HOW TO COMPLETE THIS TASK: Repeat exactly what runs from the line with "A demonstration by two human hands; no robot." through the last line of the material, and keep the pictures out of it.

Start of DATA

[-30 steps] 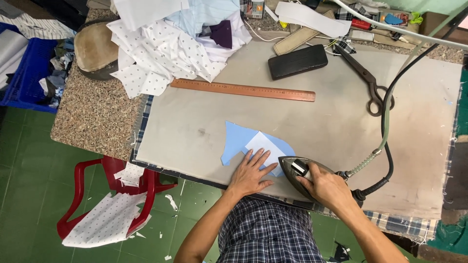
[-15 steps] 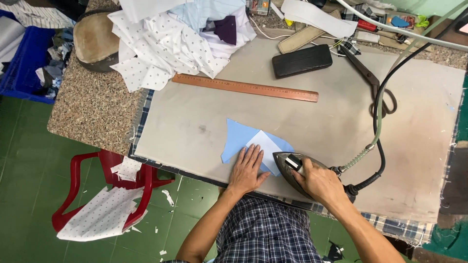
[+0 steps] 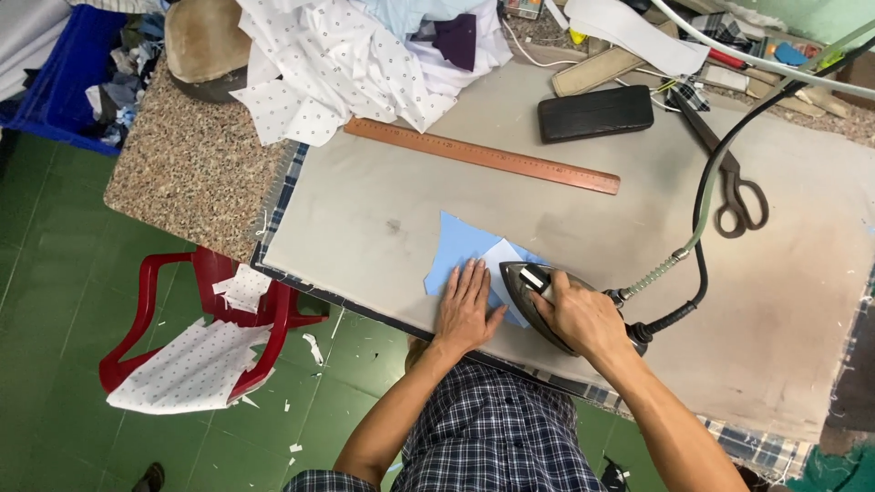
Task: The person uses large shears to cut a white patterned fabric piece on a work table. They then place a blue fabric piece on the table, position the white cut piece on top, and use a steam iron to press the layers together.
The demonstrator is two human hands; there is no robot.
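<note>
At the near edge of the padded pressing board (image 3: 383, 228), the right hand (image 3: 583, 319) is wrapped tight around the handle of a dark steam iron (image 3: 529, 284), whose pointed nose lies on the right side of a small light blue fabric piece (image 3: 456, 251). A white, paler piece (image 3: 501, 260) sits on top of the blue one, just beside the iron's tip and partly under it. The left hand (image 3: 467, 305) lies flat, fingers spread and apart, pressing the lower part of the blue fabric onto the board; it grips nothing.

Judging by how things lie, the pressing seems under way rather than finished: the iron covers only the right corner of the pieces, and the left and upper parts of the blue fabric are bare. Whether those parts are already flat enough cannot be told from this view.

Behind the iron, a thick black cord (image 3: 702, 228) with a spring-wrapped hose runs up and off toward the far right. Further out lie a long wooden ruler (image 3: 483, 157), a black rectangular block (image 3: 594, 113) and a pair of scissors (image 3: 734, 191), all well apart from the hands. A heap of white dotted cloth (image 3: 337, 64) is piled at the far left corner, and a red plastic chair (image 3: 182, 319) with a scrap of the same cloth stands on the green floor below.
</note>
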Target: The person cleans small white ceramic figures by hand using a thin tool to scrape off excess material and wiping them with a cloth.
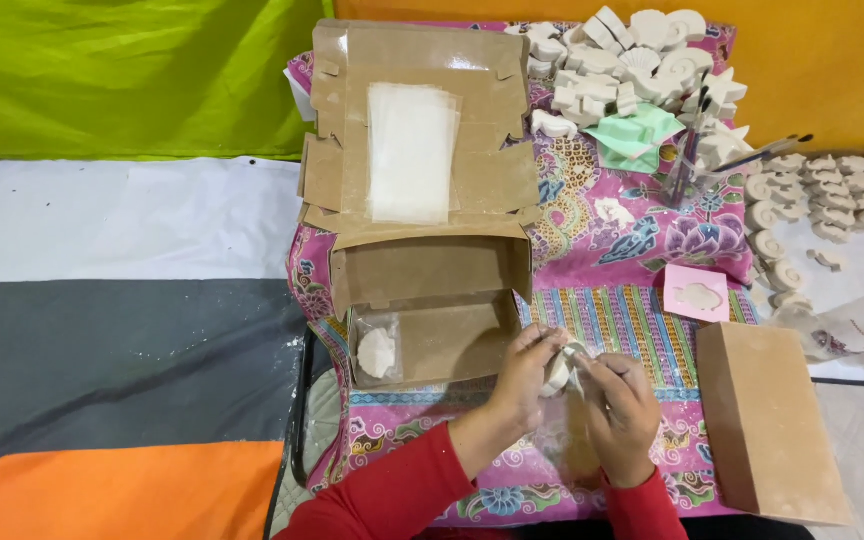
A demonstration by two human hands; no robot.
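The white piece [559, 372] is mostly hidden between the left hand [524, 385] and right hand [624, 405]

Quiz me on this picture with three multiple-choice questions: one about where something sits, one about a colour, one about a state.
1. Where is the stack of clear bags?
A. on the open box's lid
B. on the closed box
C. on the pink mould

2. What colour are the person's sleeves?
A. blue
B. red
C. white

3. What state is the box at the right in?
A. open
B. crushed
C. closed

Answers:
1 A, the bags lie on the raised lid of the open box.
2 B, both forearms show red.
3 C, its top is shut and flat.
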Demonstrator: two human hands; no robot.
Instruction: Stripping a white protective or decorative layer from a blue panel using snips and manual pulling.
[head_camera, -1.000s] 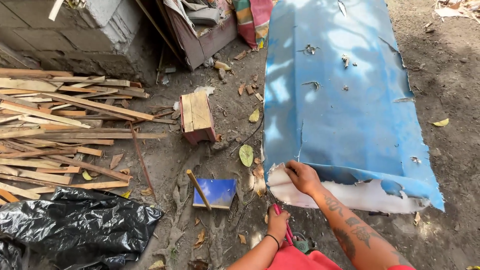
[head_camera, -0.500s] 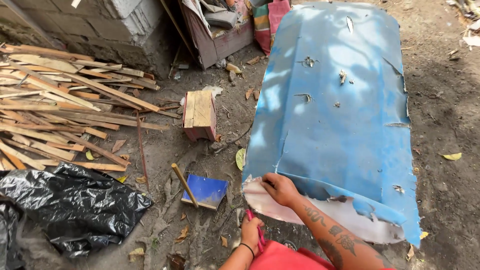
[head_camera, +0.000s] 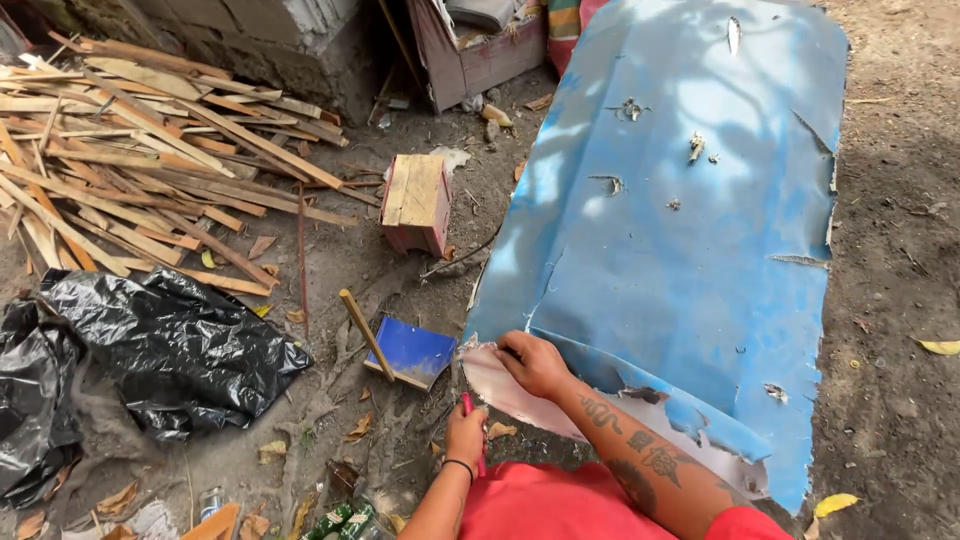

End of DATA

TASK RESPONSE:
A demonstration by two human hands; no robot.
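The white piece [559, 372] is mostly hidden between the left hand [524, 385] and right hand [624, 405]

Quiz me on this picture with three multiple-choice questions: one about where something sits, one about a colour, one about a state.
1. Where is the stack of clear bags?
A. on the open box's lid
B. on the closed box
C. on the pink mould

2. What colour are the person's sleeves?
A. blue
B. red
C. white

3. What state is the box at the right in?
A. open
B. crushed
C. closed

Answers:
1 A, the bags lie on the raised lid of the open box.
2 B, both forearms show red.
3 C, its top is shut and flat.
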Demonstrator: two human hands; no robot.
Instruction: Stripping a white protective or decorative layer from a blue panel using snips and manual pulling.
[head_camera, -1.000s] 
[head_camera, -0.500s] 
[head_camera, +0.000s] 

The exercise requires no additional output.